# Task prompt
For the entries below, the expected answer is the line with "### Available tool", the line with "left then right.", and every line between them, exactly as written, and nothing more.

# Supplied material
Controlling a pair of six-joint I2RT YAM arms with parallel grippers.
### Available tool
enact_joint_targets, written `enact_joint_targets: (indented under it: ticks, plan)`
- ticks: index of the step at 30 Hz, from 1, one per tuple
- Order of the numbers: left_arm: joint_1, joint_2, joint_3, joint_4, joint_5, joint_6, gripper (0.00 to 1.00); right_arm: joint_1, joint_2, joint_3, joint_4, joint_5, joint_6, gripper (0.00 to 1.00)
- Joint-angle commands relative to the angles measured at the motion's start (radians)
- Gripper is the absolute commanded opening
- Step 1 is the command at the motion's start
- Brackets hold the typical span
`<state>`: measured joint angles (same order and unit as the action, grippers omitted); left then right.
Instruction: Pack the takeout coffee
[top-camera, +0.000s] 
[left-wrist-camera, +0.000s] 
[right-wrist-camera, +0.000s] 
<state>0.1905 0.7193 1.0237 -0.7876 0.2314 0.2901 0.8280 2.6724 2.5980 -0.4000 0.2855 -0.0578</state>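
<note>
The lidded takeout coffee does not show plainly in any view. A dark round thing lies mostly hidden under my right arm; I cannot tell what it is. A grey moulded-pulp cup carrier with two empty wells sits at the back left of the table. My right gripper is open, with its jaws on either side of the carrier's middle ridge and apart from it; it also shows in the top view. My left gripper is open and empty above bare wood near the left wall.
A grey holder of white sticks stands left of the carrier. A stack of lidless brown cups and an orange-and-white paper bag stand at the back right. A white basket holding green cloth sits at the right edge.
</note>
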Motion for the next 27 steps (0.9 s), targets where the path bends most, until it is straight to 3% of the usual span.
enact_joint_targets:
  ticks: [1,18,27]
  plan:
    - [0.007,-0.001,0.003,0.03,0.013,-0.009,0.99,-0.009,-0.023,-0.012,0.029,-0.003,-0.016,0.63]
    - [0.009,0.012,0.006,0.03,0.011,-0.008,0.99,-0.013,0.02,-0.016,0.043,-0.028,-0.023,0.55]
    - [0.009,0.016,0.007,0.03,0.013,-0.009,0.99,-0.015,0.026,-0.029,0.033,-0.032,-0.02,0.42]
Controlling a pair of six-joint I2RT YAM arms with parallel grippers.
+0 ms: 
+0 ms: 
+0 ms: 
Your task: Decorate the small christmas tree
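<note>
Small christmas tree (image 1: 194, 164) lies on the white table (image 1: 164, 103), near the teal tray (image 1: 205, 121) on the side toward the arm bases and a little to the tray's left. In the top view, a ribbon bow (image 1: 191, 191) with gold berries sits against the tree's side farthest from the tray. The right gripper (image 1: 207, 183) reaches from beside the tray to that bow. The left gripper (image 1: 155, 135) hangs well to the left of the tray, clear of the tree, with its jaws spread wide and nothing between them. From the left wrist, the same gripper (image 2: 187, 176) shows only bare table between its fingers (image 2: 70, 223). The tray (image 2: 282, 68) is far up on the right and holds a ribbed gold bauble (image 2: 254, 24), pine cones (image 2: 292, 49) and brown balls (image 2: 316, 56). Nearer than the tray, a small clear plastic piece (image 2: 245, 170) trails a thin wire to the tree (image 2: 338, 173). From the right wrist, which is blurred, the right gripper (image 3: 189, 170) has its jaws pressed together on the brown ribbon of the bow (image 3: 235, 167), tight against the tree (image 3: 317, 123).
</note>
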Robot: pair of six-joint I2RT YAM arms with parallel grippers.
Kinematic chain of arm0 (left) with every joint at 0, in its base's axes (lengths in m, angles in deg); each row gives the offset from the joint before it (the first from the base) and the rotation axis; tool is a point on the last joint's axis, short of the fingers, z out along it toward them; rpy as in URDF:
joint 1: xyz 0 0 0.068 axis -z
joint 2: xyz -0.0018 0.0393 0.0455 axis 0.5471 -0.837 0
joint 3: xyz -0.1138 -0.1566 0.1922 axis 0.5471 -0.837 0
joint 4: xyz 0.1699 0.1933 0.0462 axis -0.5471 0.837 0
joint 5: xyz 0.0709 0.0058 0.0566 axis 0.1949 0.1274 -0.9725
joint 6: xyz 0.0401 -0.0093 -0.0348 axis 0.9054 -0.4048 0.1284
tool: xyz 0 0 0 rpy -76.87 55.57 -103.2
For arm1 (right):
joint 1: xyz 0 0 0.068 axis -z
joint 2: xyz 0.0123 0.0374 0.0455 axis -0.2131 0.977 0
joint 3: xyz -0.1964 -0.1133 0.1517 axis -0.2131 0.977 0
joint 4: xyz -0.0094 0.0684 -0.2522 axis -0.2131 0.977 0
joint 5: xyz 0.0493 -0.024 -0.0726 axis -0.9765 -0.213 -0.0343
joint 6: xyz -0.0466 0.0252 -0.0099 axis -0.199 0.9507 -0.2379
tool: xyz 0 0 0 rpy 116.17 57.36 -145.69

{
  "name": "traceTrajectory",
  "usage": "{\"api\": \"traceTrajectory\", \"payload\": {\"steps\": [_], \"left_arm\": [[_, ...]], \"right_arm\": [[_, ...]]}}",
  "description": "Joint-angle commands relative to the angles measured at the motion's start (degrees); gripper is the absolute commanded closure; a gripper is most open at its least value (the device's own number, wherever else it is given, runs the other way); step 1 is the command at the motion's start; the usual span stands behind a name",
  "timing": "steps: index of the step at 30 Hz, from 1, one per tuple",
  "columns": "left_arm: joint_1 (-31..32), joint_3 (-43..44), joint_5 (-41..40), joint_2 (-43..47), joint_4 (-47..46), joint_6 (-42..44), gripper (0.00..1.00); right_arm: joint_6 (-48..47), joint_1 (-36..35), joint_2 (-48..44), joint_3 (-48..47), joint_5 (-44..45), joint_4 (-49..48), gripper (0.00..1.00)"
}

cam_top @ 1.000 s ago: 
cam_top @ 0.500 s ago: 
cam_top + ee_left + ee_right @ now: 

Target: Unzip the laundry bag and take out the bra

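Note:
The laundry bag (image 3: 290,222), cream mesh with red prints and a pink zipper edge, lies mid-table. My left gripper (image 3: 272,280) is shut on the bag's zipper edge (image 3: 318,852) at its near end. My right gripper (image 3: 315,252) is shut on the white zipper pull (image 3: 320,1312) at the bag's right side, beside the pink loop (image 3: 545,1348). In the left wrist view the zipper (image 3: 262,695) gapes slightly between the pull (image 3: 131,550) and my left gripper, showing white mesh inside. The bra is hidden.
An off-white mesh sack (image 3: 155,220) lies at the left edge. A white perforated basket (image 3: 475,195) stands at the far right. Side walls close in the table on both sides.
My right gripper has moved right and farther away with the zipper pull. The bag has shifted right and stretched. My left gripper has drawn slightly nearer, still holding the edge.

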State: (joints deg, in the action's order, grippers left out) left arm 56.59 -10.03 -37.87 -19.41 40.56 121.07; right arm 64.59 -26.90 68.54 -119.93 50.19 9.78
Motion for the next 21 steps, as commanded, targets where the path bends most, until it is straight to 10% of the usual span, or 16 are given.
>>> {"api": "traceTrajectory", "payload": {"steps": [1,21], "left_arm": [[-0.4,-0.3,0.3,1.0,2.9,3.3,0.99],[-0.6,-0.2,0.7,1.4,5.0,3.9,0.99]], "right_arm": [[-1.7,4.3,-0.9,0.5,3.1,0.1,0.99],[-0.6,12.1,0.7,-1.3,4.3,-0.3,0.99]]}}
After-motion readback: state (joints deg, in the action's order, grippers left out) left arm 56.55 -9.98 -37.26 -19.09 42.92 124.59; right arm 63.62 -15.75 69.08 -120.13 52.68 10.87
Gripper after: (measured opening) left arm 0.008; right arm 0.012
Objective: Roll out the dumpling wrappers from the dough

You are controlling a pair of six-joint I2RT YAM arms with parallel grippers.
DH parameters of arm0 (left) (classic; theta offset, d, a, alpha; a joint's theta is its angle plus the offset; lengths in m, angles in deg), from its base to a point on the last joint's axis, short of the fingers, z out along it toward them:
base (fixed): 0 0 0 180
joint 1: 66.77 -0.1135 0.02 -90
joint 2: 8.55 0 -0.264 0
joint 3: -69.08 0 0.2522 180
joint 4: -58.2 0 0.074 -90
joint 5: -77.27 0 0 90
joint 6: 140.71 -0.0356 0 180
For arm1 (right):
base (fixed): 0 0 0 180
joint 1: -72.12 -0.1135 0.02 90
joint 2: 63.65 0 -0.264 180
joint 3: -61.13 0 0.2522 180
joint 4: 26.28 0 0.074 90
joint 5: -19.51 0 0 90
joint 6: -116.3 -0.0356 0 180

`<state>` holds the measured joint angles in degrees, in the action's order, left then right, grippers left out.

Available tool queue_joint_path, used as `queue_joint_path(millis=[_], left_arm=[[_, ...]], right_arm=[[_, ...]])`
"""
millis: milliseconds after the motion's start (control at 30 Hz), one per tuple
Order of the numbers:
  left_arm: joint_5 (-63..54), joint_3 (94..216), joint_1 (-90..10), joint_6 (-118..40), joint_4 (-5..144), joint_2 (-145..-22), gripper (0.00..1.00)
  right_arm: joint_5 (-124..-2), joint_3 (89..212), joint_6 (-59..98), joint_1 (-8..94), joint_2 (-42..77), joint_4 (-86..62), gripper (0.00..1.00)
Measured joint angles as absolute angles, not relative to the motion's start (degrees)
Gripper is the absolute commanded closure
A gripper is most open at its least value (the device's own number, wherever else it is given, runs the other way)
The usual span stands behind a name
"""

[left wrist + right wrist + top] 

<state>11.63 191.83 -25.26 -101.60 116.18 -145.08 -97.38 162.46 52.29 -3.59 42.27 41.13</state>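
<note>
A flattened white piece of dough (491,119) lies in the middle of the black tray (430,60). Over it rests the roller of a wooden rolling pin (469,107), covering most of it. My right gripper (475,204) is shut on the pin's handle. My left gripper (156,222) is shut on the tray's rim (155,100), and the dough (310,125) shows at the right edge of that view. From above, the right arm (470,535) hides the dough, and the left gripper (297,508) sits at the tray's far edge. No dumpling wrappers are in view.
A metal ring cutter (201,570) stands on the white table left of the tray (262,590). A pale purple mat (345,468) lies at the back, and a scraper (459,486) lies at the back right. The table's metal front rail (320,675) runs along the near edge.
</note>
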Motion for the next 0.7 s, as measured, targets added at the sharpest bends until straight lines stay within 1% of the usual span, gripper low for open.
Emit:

# Result of the exercise
### Available tool
enact_joint_targets, written `enact_joint_targets: (indented under it: ticks, plan)`
- ticks: index of the step at 30 Hz, from 1, one per tuple
- Order of the numbers: left_arm: joint_1, joint_2, joint_3, joint_4, joint_5, joint_6, gripper (0.00 to 1.00); right_arm: joint_1, joint_2, joint_3, joint_4, joint_5, joint_6, gripper (0.00 to 1.00)
- Joint-angle commands relative to the angles measured at the motion's start (radians)
- Gripper is the absolute commanded opening
- Step 1 is the command at the motion's start
- Brackets hold the typical span
`<state>`: measured joint angles (same order and unit as the action, grippers omitted); left then right.

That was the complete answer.